Problem requirements: In the listing below, find every line containing "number" and copy it out.

Data provided:
◆ ◆ ◆ ◆

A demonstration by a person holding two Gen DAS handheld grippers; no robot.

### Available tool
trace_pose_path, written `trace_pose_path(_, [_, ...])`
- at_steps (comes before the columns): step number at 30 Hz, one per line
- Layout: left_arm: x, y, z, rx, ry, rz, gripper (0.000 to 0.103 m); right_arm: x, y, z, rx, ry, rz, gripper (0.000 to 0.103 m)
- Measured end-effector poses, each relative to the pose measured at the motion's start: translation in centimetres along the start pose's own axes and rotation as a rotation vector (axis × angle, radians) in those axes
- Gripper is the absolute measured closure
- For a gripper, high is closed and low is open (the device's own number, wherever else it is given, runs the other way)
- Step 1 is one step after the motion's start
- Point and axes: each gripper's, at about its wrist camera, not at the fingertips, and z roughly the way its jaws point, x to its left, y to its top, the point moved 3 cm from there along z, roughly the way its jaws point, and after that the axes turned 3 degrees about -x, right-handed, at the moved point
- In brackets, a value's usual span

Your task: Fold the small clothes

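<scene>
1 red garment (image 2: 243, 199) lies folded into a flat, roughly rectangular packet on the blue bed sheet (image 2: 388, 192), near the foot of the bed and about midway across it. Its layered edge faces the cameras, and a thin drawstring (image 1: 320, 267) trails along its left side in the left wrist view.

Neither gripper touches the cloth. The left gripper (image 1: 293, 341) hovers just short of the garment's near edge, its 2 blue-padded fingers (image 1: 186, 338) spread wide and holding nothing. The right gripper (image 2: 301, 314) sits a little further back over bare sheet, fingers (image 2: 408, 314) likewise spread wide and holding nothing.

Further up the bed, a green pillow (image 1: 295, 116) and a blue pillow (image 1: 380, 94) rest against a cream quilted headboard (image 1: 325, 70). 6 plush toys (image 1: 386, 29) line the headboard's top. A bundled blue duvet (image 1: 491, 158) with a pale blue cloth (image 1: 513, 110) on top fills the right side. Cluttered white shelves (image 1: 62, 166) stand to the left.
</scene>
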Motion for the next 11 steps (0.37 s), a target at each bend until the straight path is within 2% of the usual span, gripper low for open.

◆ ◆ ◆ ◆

Exercise answer:
- at_steps (comes before the columns): step number at 30 Hz, one per line
- For a gripper, high is closed and low is open (the device's own number, wherever else it is given, runs the other way)

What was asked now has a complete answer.